Workshop  |  06/20/2016, 09:00 AM

Munich Summer Institute 2016

Bavarian Academy of Sciences and Humanities, Munich

From June 20 to June 22, 2016, the Center for Law & Economics at ETH Zurich, the Institute for Strategy, Technology and Organization at the Ludwig-Maximilians-University of Munich and the Max Planck Institute for Innovation and Competition will jointly organize the first Munich Summer Institute (MSI 2016).

The Munich Summer Institute 2016 will focus on three areas:

  • Digitization, Strategy and Organization (June 20, 2016) (chairs: Tobias Kretschmer and Jörg Claussen)
  • Innovation and Entrepreneurship (June 21, 2016) (chair: Dietmar Harhoff)
  • Law & Economics of Innovation (June 22, 2016) (chair: Stefan Bechtold)

The goal of the Munich Summer Institute is to stimulate a rigorous in-depth discussion of a select number of research papers and to strengthen the interdisciplinary international research community in these areas.
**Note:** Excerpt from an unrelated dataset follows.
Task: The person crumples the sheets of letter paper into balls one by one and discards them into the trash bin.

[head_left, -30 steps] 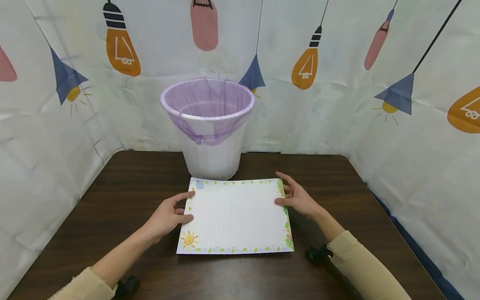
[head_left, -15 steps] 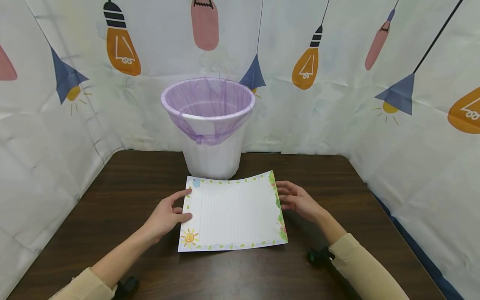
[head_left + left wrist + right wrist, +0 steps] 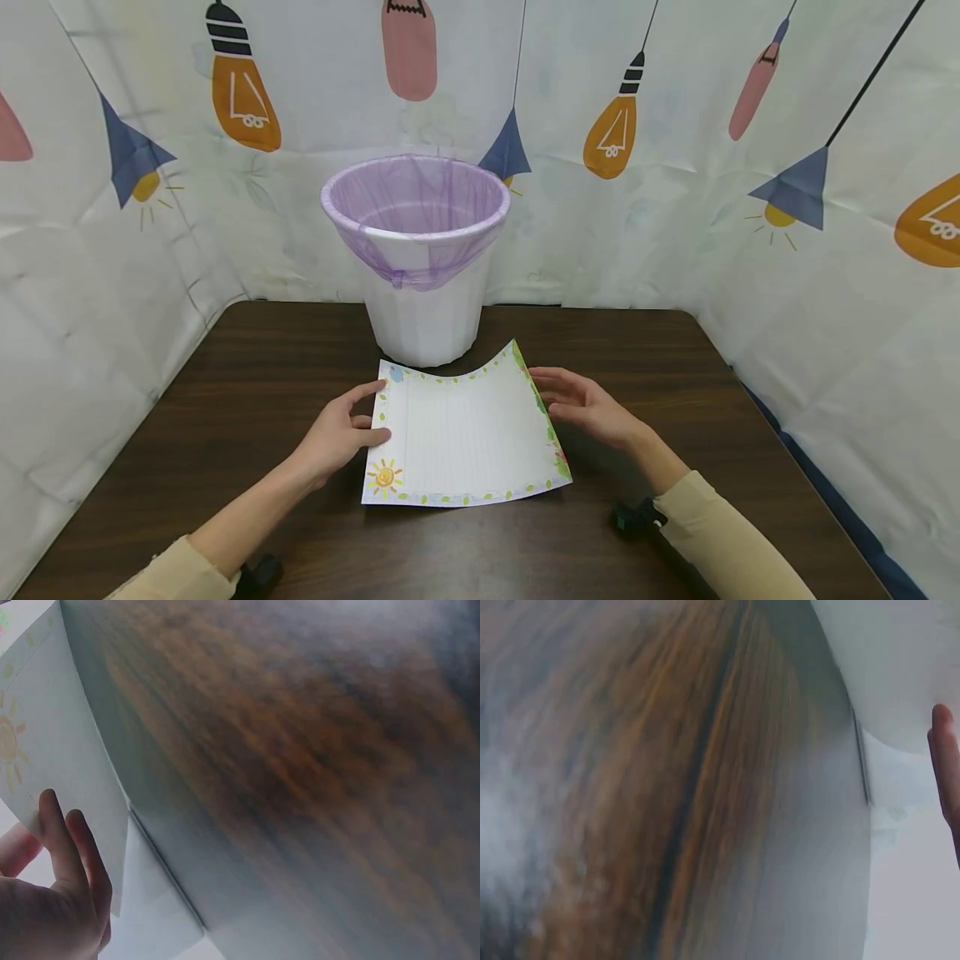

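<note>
A sheet of lined paper [image 3: 465,442] with a leafy border and a printed sun is held over the dark table. My left hand [image 3: 337,433] pinches its left edge, thumb on the printed face and other fingers behind. The left wrist view shows this hand [image 3: 60,900] at the sun corner. My right hand [image 3: 588,408] is at the right edge, its fingertips just behind the raised side and its thumb off the printed face. In the right wrist view, straight fingers [image 3: 945,765] lie against the sheet's pale underside [image 3: 900,675]. The sheet bows upward on the right.
A white trash bin [image 3: 427,321] with a purple liner [image 3: 420,262] stands on the table [image 3: 247,400] right behind the paper. A pale curtain [image 3: 675,225] printed with lamps and bulbs surrounds the table's back and sides.
My right thumb has come off the printed face, and the right hand has moved left behind the edge. The paper's right side has lifted and curled inward. My left hand keeps its pinch.
</note>
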Motion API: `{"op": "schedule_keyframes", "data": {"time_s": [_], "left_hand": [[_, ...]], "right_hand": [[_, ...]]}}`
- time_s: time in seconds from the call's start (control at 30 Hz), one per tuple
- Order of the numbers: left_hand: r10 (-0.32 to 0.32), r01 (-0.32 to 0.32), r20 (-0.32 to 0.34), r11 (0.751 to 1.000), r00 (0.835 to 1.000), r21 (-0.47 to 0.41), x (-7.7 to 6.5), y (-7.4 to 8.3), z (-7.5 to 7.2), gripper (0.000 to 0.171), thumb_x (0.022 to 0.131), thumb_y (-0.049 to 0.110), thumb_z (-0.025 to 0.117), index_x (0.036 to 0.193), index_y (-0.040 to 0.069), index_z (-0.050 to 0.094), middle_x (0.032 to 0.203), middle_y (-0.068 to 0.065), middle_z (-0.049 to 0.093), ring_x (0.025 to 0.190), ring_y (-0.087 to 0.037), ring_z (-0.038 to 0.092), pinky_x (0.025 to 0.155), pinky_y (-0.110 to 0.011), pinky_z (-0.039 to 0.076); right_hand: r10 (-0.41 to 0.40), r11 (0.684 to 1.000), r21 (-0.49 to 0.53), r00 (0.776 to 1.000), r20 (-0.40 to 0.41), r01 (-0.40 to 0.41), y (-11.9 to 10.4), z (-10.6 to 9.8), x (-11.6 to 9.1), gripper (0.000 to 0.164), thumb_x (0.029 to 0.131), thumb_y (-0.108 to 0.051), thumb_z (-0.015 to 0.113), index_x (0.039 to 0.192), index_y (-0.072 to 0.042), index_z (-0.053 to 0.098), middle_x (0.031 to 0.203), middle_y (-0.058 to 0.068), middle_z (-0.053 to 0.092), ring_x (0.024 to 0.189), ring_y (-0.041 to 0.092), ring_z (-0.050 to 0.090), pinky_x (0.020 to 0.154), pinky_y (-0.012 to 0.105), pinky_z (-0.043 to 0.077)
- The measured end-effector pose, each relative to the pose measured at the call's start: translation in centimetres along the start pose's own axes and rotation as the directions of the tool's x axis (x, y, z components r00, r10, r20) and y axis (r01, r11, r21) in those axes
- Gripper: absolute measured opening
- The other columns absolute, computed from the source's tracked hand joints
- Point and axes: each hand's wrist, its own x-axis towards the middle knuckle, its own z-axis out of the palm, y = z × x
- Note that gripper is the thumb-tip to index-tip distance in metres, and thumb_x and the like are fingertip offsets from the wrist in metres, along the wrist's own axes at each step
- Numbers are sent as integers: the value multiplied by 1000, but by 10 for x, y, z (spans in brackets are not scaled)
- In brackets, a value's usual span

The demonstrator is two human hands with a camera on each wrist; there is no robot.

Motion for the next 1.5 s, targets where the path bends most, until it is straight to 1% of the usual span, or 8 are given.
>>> {"op": "schedule_keyframes", "data": {"time_s": [0.17,0.3,0.4,0.7,1.0,1.23,1.37,1.5], "left_hand": [[1,-1,8,1000,1000,-31,0,2,3,83,90,-4,74,159,3,30,111,-21,69,85,-25,71,83,-36,53],[15,-14,10,998,1000,-69,2,3,7,91,87,-9,74,161,-1,22,144,-27,45,95,-28,71,78,-33,55],[12,-12,-3,997,1000,-72,5,2,9,96,85,-11,74,161,-2,18,153,-27,32,102,-30,69,80,-33,55],[-7,7,5,996,1000,-84,11,0,16,95,85,-8,74,161,-2,17,154,-26,32,106,-30,68,83,-35,54],[-26,31,39,990,999,-137,14,1,20,76,98,8,68,159,0,23,147,-27,40,97,-27,68,80,-41,57],[-38,46,45,980,998,-192,14,5,23,57,112,35,43,157,2,32,138,-24,52,108,-29,64,83,-43,57],[-34,51,67,961,997,-273,13,8,24,49,114,27,29,156,4,37,140,-24,51,111,-31,62,86,-43,56],[-23,52,102,957,994,-286,12,10,25,49,109,13,31,157,8,38,142,-23,51,116,-32,61,88,-44,55]], "right_hand": [[-32,999,-32,999,9,32,-1,6,5,58,102,7,57,156,2,36,158,24,36,139,36,47,105,40,48],[-69,995,-70,997,32,71,-1,13,11,59,98,8,62,152,7,39,153,28,40,135,38,49,102,39,50],[-91,990,-101,994,67,97,-1,20,18,59,96,8,64,151,8,40,152,30,40,136,42,46,101,39,50],[-76,967,-237,992,96,97,-1,38,34,63,95,5,69,152,1,43,158,18,38,141,37,41,101,54,49],[7,940,-342,1000,14,-2,-1,58,44,58,95,-3,73,149,-4,51,162,16,30,145,35,35,102,44,51],[90,878,-467,995,-52,-104,0,68,50,57,96,-16,74,148,-13,52,165,12,22,144,31,36,99,43,52],[111,846,-516,990,-84,-138,1,72,52,59,96,-19,75,149,-14,51,166,15,18,144,33,35,95,44,54],[114,843,-513,986,-122,-161,2,77,52,58,95,-17,76,147,-11,52,165,23,15,143,40,37,92,46,56]]}}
Researchers in economics, law, management and related fields at all stages of their career (from Ph.D. students to full professors) may attend the Munich Summer Institute as presenters, discussants or attendants.
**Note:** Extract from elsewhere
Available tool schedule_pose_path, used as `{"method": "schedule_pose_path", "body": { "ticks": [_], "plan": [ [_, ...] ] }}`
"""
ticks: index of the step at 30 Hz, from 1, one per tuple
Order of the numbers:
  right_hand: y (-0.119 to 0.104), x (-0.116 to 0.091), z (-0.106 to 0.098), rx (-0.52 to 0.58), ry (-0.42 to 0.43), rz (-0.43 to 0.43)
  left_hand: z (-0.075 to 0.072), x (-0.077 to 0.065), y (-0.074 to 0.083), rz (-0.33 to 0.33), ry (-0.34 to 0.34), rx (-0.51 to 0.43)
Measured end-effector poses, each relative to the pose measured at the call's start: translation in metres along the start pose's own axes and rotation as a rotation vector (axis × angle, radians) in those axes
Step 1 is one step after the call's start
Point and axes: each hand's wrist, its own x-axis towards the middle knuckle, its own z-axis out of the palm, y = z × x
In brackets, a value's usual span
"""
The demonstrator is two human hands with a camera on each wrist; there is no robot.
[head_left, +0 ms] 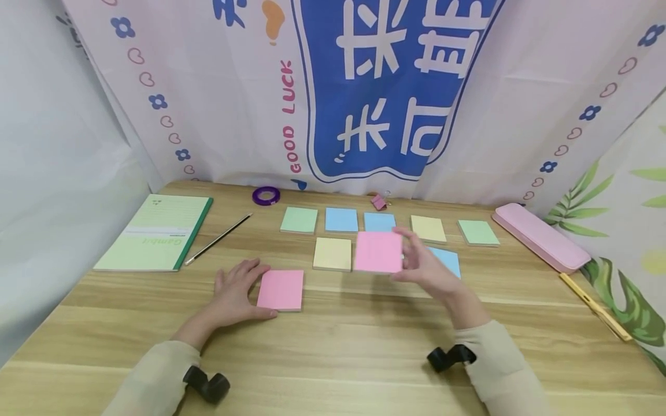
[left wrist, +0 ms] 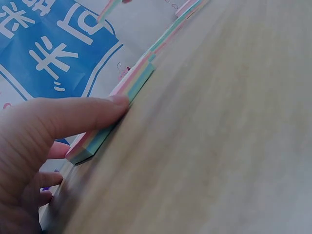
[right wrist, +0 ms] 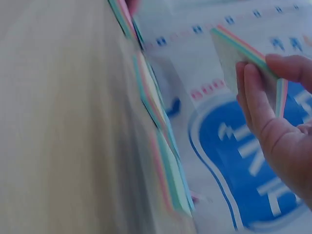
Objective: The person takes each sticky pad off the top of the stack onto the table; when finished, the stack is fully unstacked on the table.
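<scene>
My right hand (head_left: 424,263) pinches a pink-topped sticky note pad (head_left: 378,252) by its right side and holds it above the table. In the right wrist view, the lifted pad (right wrist: 251,66) shows layered coloured edges, with the thumb on one face and fingers on the other. My left hand (head_left: 236,294) grips another pink-topped sticky note pad (head_left: 281,290) lying on the table, thumb at its near edge and fingers around its left side. A yellow pad (head_left: 332,254) lies between the hands. Partly behind the right hand is a blue pad (head_left: 446,262).
A back row holds green (head_left: 299,220), blue (head_left: 341,219), yellow (head_left: 428,229) and more pads. At left lie a notebook (head_left: 151,234) and a pencil (head_left: 218,239). Purple tape (head_left: 266,196), a binder clip (head_left: 379,201), a pink case (head_left: 541,237) and a yellow cutter-like tool (head_left: 595,306) stand around the edges.
</scene>
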Motion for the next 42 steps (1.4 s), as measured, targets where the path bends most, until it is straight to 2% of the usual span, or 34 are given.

The Munich Summer Institute will feature keynote lecturers (by Chris Forman (Georgia Tech), Pamela Samuelson (UC Berkeley) and Rosemary Ziedonis (Boston University)), up to 19 plenary presentations (each with a discussant), as well as poster sessions (including a poster slam).

The Munich Summer Institute will be held at the Bavarian Academy of Sciences and Humanities in the heart of Munich. The organizers will fund travel and Hotel expenses for all plenary Speakers and hotel expenses for all poster presenters.

Any questions concerning the Munich Summer Institute should be directed to Stefan Bechtold, Dietmar Harhoff or Tobias Kretschmer.

The program is available here.

The general information is available here.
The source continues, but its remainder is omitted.